Bernard Hourcade, directeur de recherche émérite au CNRS, décrypte la situation alors que les bombardements des armées états-unienne et israélienne sur l’Iran ont commencé.
Avez-vous été surpris des bombardements qui ont eu lieu, ce samedi matin 28 février, sur Téhéran et d’autres villes iraniennes ?
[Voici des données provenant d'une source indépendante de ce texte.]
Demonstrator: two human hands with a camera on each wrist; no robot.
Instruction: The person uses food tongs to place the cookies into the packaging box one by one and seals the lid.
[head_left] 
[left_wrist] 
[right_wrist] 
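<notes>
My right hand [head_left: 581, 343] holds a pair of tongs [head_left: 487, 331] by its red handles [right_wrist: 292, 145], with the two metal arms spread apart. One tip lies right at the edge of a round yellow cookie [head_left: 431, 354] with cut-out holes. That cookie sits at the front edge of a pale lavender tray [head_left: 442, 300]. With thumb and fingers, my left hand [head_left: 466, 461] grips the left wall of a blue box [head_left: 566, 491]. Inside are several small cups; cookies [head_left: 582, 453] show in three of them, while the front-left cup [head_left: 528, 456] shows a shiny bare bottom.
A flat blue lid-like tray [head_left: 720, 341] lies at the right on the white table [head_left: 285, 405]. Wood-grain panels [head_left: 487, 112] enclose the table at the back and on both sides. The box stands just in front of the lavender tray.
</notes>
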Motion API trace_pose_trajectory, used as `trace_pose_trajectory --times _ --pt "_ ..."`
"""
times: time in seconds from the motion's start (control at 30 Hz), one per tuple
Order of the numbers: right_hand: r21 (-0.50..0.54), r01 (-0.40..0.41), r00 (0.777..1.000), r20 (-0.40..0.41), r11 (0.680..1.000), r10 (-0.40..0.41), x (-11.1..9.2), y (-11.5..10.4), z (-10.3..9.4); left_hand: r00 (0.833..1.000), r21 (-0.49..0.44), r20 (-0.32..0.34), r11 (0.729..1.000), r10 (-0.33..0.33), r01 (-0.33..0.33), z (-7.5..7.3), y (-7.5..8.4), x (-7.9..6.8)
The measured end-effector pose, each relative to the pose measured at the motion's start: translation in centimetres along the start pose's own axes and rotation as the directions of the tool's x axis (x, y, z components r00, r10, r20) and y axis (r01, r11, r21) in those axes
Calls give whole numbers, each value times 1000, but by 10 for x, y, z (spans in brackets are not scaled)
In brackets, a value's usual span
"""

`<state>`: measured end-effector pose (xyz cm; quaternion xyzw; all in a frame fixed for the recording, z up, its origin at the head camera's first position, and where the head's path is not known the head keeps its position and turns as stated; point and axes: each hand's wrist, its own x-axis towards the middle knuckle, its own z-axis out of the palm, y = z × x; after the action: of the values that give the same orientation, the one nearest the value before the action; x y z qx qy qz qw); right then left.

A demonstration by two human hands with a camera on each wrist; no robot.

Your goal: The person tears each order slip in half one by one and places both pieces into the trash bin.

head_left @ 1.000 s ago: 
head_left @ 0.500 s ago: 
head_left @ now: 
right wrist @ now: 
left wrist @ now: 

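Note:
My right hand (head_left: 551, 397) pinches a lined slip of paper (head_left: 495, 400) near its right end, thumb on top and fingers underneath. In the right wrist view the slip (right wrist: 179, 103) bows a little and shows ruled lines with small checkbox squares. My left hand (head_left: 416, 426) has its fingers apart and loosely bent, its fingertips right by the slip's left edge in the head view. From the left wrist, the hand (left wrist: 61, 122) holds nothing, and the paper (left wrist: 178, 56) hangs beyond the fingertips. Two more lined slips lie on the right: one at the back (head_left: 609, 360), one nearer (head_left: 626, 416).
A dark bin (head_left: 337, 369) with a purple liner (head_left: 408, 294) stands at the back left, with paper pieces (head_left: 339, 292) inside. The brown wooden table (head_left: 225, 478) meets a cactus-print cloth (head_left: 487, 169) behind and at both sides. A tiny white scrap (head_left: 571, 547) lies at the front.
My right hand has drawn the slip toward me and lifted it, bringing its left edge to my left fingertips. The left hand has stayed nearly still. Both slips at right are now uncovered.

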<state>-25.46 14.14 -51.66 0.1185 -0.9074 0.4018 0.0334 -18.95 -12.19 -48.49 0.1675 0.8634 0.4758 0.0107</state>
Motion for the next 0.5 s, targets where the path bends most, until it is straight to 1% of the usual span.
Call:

Je ne suis pas surpris par le fait que ce sont les Israéliens qui aient commencé l’attaque, puisque Tel Aviv ne veut absolument pas d’un accord politique entre l’Iran et les États-Unis. Il existe une hostilité irano-américaine qui date de la prise d’otages des diplomates américains en novembre 1979 à Téhéran. Elle est essentielle pour qu’Israël puisse dire que l’Iran est le grand ennemi et entraîner les Américains. Que les Israéliens sabotent comme ils le peuvent les discussions en cours entre les États-Unis et l’Iran ne me surprend donc pas. Ce qui m’étonne davantage, c’est le fait que les Américains aient si facilement soutenu l’attaque israélienne en déclarant maintenant qu’il s’agit d’une opération majeure. Le sera-t-elle vraiment ? Je pense que Trump garde toujours sous le coude la possibilité de trouver un accord avec l’Iran, pas seulement...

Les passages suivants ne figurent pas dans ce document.